=== PROVIDED DATA ===
* * * * *

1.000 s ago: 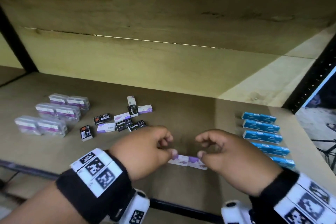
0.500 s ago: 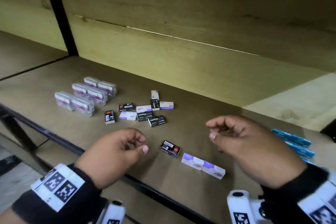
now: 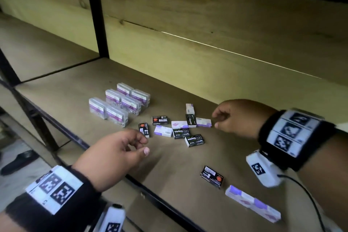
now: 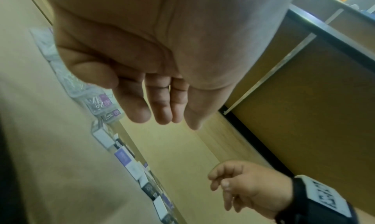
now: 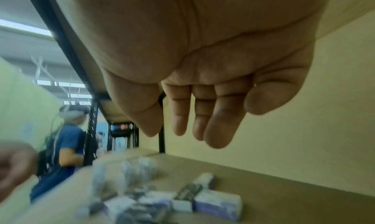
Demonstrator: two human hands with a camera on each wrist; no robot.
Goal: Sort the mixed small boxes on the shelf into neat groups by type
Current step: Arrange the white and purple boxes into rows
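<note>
On the brown wooden shelf board (image 3: 216, 156) there are three kinds of small boxes. At the back left stand six clear plastic boxes with purple labels (image 3: 120, 102), in three rows of two, close together.

In the middle lies a mixed pile (image 3: 178, 128). In it I count five black cardboard staple boxes: one flat at the left (image 3: 160, 120), one small and upright near the left hand (image 3: 144, 129), one standing between white boxes (image 3: 190, 120), and two with the word "Staples" at the front (image 3: 181, 133) (image 3: 194, 140). In the same pile are four white-and-purple cardboard boxes: one at the back (image 3: 189, 108), one at the right (image 3: 203, 122), one in the centre (image 3: 179, 124) and one in front of it (image 3: 163, 131).

Nearer to the front edge, apart from the pile, lies one more black box (image 3: 212, 176), and to its right two white-and-purple boxes (image 3: 252, 201) lie end to end, touching each other.

The left hand (image 3: 114, 153) hovers over the front edge of the shelf, fingers loosely curled, holding nothing; its fingertips are just beside the small upright black box. The right hand (image 3: 235, 117) is over the shelf just beside the right white-and-purple box of the pile, thumb and fingers a little apart, also holding nothing. If the fingertips touch this box, I cannot tell.
</note>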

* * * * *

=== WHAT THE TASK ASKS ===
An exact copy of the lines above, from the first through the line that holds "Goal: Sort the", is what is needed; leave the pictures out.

=== TASK RESULT ===
1.000 s ago: 
0.500 s ago: 
now: 
now: 
now: 
Demonstrator: two human hands with a camera on each wrist; no robot.
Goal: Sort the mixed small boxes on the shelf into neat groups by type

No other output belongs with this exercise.